Engajamento na causa da vida


Antônio Carlos Fernandes*

Enquanto ainda se fomenta a guerra em várias regiões do Planeta e persistem graves problemas de desnutrição, violência, saúde e descaso com o social, há numerosas pessoas de boa vontade, voluntários, profissionais da saúde, cientistas e instituições dedicadas à defesa e valorização da vida. Tal postura é muito importante num Brasil onde, segundo o IBGE, vivem 24,6 milhões de pessoas portadoras de algum tipo de deficiência. Assim, é fundamental reconhecer e apoiar o trabalho dedicado ao seu tratamento, inclusão social e qualidade de vida.

Em 11 de outubro, comemorou-se o Dia do Deficiente Físico, alusivo a cerca de nove milhões de brasileiros. A data foiexcelente oportunidade para se refletir sobre a importância da prevenção e o caráter essencial da inclusão crescente dessas pessoas nas prerrogativas da cidadania. A AACD (Associação de Assistência à Criança Deficiente), atuando há 55 anos, é referência nacional e internacional no tratamento de portadores de deficiência física. Em 2004, a entidade, que mantém amplo serviço de assistência médica, pedagógica e social, realizou 1.060.019 atendimentos, fabricou 54 mil aparelhos ortopédicos, realizou 5,8 mil cirurgias e 119 mil consultas. Noventa e seis por cento dos pacientes nada pagam pelo tratamento.

Com base em sua experiência e trabalho científico, a AACD faz alerta um muito especial quanto à necessidade de prevenção da deficiência física. Neste sentido, deve ser citada a luta vitoriosa da sociedade brasileira, desencadeada pela entidade, em defesa da adição de ácido fólico às farinhas, essencial à prevenção da mielomeningocele, doença mais grave do que a erradicada paralisia infantil. A medida, defendida no plano médico e em intensa mobilização cívica, é hoje uma realidade em nosso país, estabelecida em lei. O exemplo evidencia a importância das políticas públicas no campo da saúde e da articulação entre Estado e iniciativa privada.

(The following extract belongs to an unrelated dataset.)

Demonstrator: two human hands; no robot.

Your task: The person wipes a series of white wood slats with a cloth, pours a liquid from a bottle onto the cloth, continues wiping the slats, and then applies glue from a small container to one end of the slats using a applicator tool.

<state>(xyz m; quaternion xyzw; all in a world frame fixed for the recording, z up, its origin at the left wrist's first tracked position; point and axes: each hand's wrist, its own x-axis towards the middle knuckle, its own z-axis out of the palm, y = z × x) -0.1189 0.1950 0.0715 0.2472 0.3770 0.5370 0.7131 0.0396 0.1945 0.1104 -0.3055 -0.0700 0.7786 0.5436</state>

Atitude semelhante é imperiosa no sentido de reduzir os acidentes traumáticos, causas percentualmente expressivas de deficiências físicas. Explica-se: pesquisa da Clínica de Lesão Medular da AACD aponta que 43,5% de seus pacientes sofreram lesões medulares traumáticas em razão de agressões por armas de fogo. O levantamento também mostra que, deste universo, 83,5% dos pacientes são do sexo masculino e 68,3% correspondem à paraplegia. Dentre as causas traumáticas para as lesões, em segundo lugar, estão os acidentes automobilísticos (30,5%); em terceiro, a queda de altura (13%); e em quarto, o mergulho em águas rasas (6,8%).

Cerca de 81,9% dos lesados medulares (paraplégicos e tetraplégicos) atendidos na AACD foram vítimas de algum tipo de acidente (trauma). O restante corresponde às lesões não-traumáticas, provocadas por algum tipo de doença. No universo pesquisado, 62,7% vivem em São Paulo e Grande São Paulo, 31,6% no interior paulista e o restante em outros estados.

Não podemos nos resignar diante de tais números, como se fossem eles desígnios do destino. O Brasil que legaremos às próximas gerações será exatamente a nação que tivermos a capacidade de edificar. Devemos trabalhar muito pela saúde, harmonia social, redução da violência e de outras causas que atentam contra a sanidade física e psicológica das pessoas. Nesta luta, os desafios são árduos, mas têm de ser encarados com determinação, coragem e competência pela sociedade. O engajamento de todos na causa da vida vale a pena!

*Antônio Carlos Fernandes, médico, é diretor clínico da AACD (Associação de Assistência à Criança Deficiente).